▶ WHAT TO DO
Could you output the whole listing exactly as it stands, minus any images?

....................

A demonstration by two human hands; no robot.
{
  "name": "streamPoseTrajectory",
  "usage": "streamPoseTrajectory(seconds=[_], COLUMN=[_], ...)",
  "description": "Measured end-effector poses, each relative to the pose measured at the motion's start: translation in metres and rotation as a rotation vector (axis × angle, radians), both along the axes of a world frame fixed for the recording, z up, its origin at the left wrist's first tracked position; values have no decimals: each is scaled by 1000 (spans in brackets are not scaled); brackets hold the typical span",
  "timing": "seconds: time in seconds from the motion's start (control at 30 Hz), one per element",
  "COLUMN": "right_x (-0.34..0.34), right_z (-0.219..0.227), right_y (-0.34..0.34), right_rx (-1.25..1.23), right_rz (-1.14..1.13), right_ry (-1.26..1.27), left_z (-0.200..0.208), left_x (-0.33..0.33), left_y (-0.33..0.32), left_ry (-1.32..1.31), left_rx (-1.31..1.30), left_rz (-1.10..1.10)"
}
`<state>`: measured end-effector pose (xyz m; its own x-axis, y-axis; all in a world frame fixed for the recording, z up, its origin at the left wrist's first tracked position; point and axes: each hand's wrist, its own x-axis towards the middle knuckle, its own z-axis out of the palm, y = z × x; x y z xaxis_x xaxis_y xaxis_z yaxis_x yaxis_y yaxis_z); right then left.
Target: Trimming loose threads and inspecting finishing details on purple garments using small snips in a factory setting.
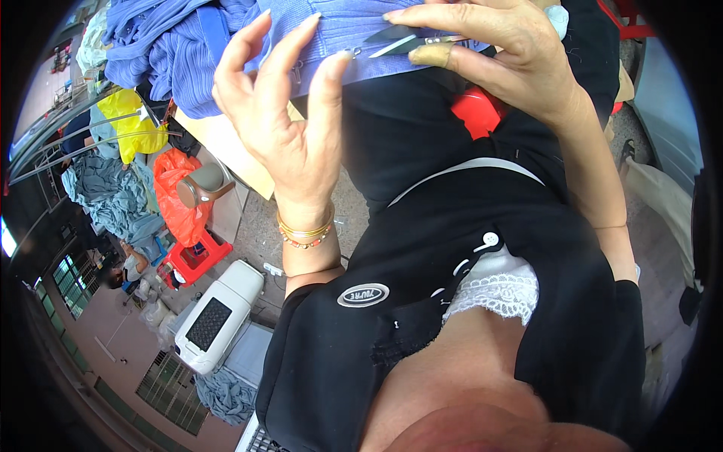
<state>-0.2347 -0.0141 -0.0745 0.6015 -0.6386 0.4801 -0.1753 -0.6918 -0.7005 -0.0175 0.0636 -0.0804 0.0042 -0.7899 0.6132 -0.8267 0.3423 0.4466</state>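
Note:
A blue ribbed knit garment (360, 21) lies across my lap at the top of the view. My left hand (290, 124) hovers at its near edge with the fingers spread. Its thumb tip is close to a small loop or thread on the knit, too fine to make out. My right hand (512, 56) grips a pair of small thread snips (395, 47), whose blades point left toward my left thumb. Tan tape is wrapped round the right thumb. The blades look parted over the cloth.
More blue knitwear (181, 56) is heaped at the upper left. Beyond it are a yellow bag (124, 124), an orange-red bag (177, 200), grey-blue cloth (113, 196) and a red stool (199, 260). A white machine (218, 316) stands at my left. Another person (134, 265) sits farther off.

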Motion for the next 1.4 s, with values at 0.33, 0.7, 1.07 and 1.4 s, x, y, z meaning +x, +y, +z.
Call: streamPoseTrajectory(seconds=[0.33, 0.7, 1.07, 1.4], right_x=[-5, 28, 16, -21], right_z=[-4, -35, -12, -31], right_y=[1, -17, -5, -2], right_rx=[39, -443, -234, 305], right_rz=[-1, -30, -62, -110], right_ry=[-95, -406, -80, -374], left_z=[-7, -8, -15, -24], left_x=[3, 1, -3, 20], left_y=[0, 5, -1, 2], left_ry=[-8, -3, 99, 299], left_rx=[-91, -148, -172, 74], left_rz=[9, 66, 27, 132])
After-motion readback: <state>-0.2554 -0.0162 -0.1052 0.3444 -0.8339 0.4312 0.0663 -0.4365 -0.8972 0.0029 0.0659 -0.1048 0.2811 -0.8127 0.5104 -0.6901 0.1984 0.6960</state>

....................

▶ EXERCISE SOLUTION
A demonstration by two human hands; no robot.
{
  "name": "streamPoseTrajectory",
  "usage": "streamPoseTrajectory(seconds=[_], COLUMN=[_], ...)",
  "description": "Measured end-effector poses, each relative to the pose measured at the motion's start: translation in metres and rotation as a rotation vector (axis × angle, radians), both along the axes of a world frame fixed for the recording, z up, its origin at the left wrist's first tracked position; values have no decimals: each is scaled by 1000 (spans in brackets are not scaled); brackets hold the typical span",
  "timing": "seconds: time in seconds from the motion's start (control at 30 Hz), one per element",
  "COLUMN": "right_x (-0.34..0.34), right_z (-0.219..0.227), right_y (-0.34..0.34), right_rx (-1.25..1.23), right_rz (-1.14..1.13), right_ry (-1.26..1.27), left_z (-0.200..0.208), left_x (-0.33..0.33), left_y (-0.33..0.32), left_ry (-1.32..1.31), left_rx (-1.31..1.30), left_rz (-1.10..1.10)"
}
`<state>`: measured end-effector pose (xyz m; its own x-axis, y-axis; all in a world frame fixed for the recording, z up, its origin at the left wrist's first tracked position; point and axes: each hand's wrist, its own x-axis towards the middle knuckle, its own z-axis out of the palm, y = z × x; x y z xaxis_x xaxis_y xaxis_z yaxis_x yaxis_y yaxis_z); right then left.
Target: Trimming loose threads and inspecting finishing details on purple garments using small snips in a factory setting.
<state>-0.2347 -0.0141 -0.0745 0.6015 -0.6386 0.4801 -0.1753 -0.6918 -0.7005 -0.0175 0.0636 -0.0804 0.0042 -0.7899 0.6132 -0.8267 0.3423 0.4466</state>
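Note:
A blue ribbed knit garment (360, 21) lies across my lap at the top of the view. My left hand (290, 124) hovers at its near edge with the fingers spread. Its thumb tip is close to a small loop or thread on the knit, too fine to make out. My right hand (512, 56) grips a pair of small thread snips (395, 47), whose blades point left toward my left thumb. Tan tape is wrapped round the right thumb. The blades look parted over the cloth.
More blue knitwear (181, 56) is heaped at the upper left. Beyond it are a yellow bag (124, 124), an orange-red bag (177, 200), grey-blue cloth (113, 196) and a red stool (199, 260). A white machine (218, 316) stands at my left. Another person (134, 265) sits farther off.
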
Motion for the next 1.4 s, with values at 0.33, 0.7, 1.07 and 1.4 s, x, y, z meaning +x, +y, +z.
Call: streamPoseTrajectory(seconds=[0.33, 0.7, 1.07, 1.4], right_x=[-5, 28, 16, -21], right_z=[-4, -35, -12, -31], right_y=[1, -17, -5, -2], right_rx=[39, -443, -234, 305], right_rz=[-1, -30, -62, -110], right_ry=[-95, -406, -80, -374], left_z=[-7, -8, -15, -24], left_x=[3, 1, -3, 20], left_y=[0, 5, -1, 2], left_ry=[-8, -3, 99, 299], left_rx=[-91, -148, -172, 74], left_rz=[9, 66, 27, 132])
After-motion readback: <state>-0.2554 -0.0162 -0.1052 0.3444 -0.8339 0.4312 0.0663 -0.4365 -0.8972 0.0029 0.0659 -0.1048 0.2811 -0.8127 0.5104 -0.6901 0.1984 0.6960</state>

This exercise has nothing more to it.